Rachel had remembered that John had lost weight – there was clearly nothing she had forgotten from Kate’s letters – so she had brought him two smart linen jackets: one in navy, one in a daring gold-tan colour. He looked bashful trying it on but delighted with the inspection in the mirror.

Kate was right, John Ryan had slimmed down and looked somehow taller. He was so pleased with the tan jacket he planned an entire outfit based on the colour and said Rachel would have to come to the big town with him one day to advise him.

For Kate there were magnificent green, blue and gold silk scarves, each one more elegant than the next. Rachel had magic in her fingers when it came to draping them and arranging them. Everyone gasped as Kate spun her wheel-chair around for admiration in the blue and silver scarf. Leopold, who had been watching through the glass door, set up a howl of approval and chased his tail happily.

It was lovely to be back in this place, and better to be back on her own terms. Rachel didn’t have to worry about Patrick, about what mood he would be in, or what time he got back from Dublin. She didn’t have to feel alarmed when Marian Johnson put her ludicrous oar in trying to drag up remembered incidents and share jokes. No indeed, she didn’t miss Patrick here, and as Kate had said, it
did
make her feel more independent. More her own woman.

She was touched at how welcome they made her and specially by the nervousness of Loretto Quinn, who was up at Ryan’s apologising for the bedrooms before Rachel had even seen them. She hastened to inspect them and put the nervous woman at her ease.

‘This is magnificent, Loretto,’ Rachel said. ‘And if you wouldn’t take it amiss I’ll have plenty of spare samples of fabrics and little extras and if you like we could do these rooms up for next to nothing while I’m here.’

Loretto thought that she was in heaven. In days beautiful lilac-coloured curtains had arrived – and by an
extraordinary coincidence they were just the right size – together with the heather carpet and the cream fabric with lilac flowers for bedspread and cushions. In front of her eyes and with no fuss Loretto saw her rooms transformed. She would walk upstairs and look at her tasteful guest rooms and clasp her hands with pleasure.

There had also been an offcut in some big heavy red for a bedspread for Loretto’s own room, and red and white curtains. Rachel for all her glamour was as nice as anything, she had even found a very bright colourful lino offcut that was just the right size for Loretto’s shop, and since it looked so smart in that nice green and red, why not paint the counter red and the shelves green? Those young lads of Kate Ryan’s would only be delighted to help out. People began to praise Loretto in terms that they never had before. Wasn’t she the smart little thing now to brighten up her huckster’s shop in readiness for all the visitors? Who would ever have thought that she had so much sense?

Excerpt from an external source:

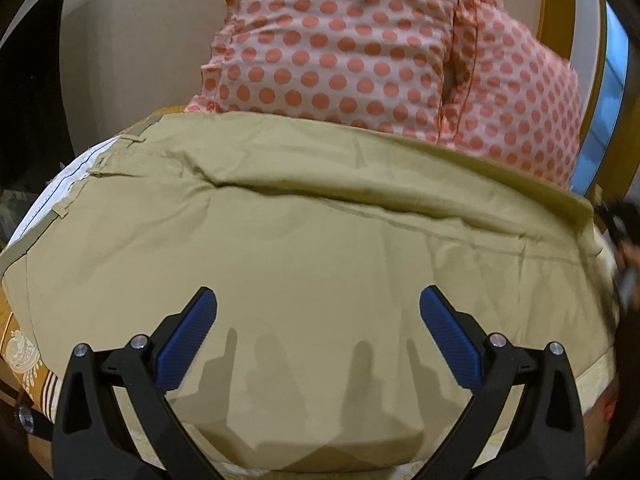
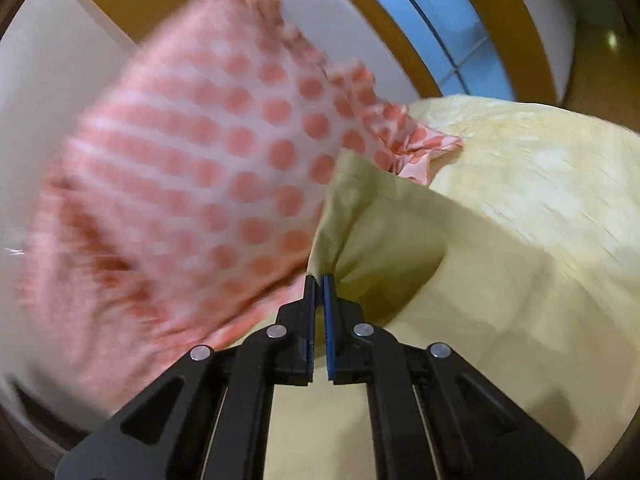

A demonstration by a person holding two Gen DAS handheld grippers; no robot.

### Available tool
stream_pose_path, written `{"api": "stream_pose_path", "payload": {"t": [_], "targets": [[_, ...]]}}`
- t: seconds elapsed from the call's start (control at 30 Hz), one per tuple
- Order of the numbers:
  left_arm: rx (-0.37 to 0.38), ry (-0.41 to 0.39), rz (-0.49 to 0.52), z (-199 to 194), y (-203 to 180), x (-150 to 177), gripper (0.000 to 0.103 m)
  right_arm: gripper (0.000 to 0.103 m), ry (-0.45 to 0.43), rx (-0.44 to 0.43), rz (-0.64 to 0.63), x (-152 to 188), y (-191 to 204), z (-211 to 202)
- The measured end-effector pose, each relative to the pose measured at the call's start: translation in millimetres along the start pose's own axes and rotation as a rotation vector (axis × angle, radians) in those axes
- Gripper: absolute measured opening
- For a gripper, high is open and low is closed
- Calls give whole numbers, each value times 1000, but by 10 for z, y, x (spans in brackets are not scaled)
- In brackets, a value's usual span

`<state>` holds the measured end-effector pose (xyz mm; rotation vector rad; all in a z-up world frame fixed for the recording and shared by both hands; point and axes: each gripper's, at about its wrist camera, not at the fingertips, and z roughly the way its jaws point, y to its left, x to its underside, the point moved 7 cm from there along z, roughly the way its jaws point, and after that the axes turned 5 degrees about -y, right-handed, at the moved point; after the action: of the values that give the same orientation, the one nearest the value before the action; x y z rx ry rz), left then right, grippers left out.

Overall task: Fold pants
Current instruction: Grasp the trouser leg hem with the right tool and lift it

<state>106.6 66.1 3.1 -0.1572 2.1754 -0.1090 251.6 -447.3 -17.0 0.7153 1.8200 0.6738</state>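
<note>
Khaki pants [image 1: 304, 248] lie spread across a bed, waistband with belt loops at the left and white lining showing. My left gripper [image 1: 318, 300] is open just above the pants' near part, with blue pads [image 1: 188, 340] apart and nothing between them. My right gripper [image 2: 319, 280] is shut on a bunched edge of the pants [image 2: 360, 216] and holds it lifted off the bed. The right gripper also shows as a dark blur at the right edge of the left wrist view [image 1: 624, 236].
A pillow with pink dots [image 1: 380, 52] stands behind the pants; it also shows in the right wrist view [image 2: 192, 184], blurred. A pale yellow bedsheet [image 2: 540, 184] lies to the right. An orange patterned bed cover [image 1: 20, 352] shows at the left. A window [image 2: 440, 28] is behind.
</note>
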Motion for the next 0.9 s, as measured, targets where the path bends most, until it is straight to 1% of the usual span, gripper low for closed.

When Patrick called on Loretto Quinn he couldn’t believe the transformation. Her pathetic little place looked smart and cheerful. Even the woman herself looked as if she had been made over by some women’s magazine for a before and after feature.

‘Mrs Fine about, is she?’ he said casually.

Loretto had been given her instructions very clearly.

‘She’s away on business, Mr O’Neill.’

‘What business?’

‘Mrs Fine didn’t tell me, sir.’

‘When’s she coming back?’

‘She didn’t say that either, Mr O’Neill.’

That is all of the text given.